• TASK PROMPT
Nothing in the listing should be dropped or altered when it is copied.

• EXERCISE DATA
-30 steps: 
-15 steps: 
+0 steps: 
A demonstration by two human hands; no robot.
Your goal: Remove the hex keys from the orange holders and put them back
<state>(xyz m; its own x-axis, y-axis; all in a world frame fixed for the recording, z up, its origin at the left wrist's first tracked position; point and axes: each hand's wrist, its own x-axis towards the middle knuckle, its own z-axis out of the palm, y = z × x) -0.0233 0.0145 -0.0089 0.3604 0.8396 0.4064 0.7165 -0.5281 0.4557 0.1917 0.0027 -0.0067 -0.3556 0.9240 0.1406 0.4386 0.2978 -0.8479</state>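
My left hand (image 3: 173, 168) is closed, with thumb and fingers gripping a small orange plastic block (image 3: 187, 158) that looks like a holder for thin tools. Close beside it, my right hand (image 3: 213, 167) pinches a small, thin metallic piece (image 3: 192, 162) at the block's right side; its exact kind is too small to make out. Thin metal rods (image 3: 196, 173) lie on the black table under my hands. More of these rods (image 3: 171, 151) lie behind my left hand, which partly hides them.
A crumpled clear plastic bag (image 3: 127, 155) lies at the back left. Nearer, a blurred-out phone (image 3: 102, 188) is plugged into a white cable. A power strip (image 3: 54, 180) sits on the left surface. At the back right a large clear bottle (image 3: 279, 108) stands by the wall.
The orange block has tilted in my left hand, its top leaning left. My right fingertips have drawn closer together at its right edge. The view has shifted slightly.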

• WRITTEN SOLUTION
-30 steps: 
-15 steps: 
+0 steps: 
A demonstration by two human hands; no robot.
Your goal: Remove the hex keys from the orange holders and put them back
<state>(xyz m; its own x-axis, y-axis; all in a world frame fixed for the recording, z up, its origin at the left wrist's first tracked position; point and axes: each hand's wrist, its own x-axis towards the middle knuckle, its own z-axis out of the palm, y = z × x) -0.0233 0.0145 -0.0089 0.3604 0.8396 0.4064 0.7165 -0.5281 0.4557 0.1917 0.0027 -0.0067 -0.3556 0.9240 0.1406 0.4386 0.2978 -0.8479</state>
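My left hand (image 3: 173, 168) is closed, with thumb and fingers gripping a small orange plastic block (image 3: 187, 158) that looks like a holder for thin tools. Close beside it, my right hand (image 3: 213, 167) pinches a small, thin metallic piece (image 3: 192, 162) at the block's right side; its exact kind is too small to make out. Thin metal rods (image 3: 196, 173) lie on the black table under my hands. More of these rods (image 3: 171, 151) lie behind my left hand, which partly hides them.
A crumpled clear plastic bag (image 3: 127, 155) lies at the back left. Nearer, a blurred-out phone (image 3: 102, 188) is plugged into a white cable. A power strip (image 3: 54, 180) sits on the left surface. At the back right a large clear bottle (image 3: 279, 108) stands by the wall.
The orange block has tilted in my left hand, its top leaning left. My right fingertips have drawn closer together at its right edge. The view has shifted slightly.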

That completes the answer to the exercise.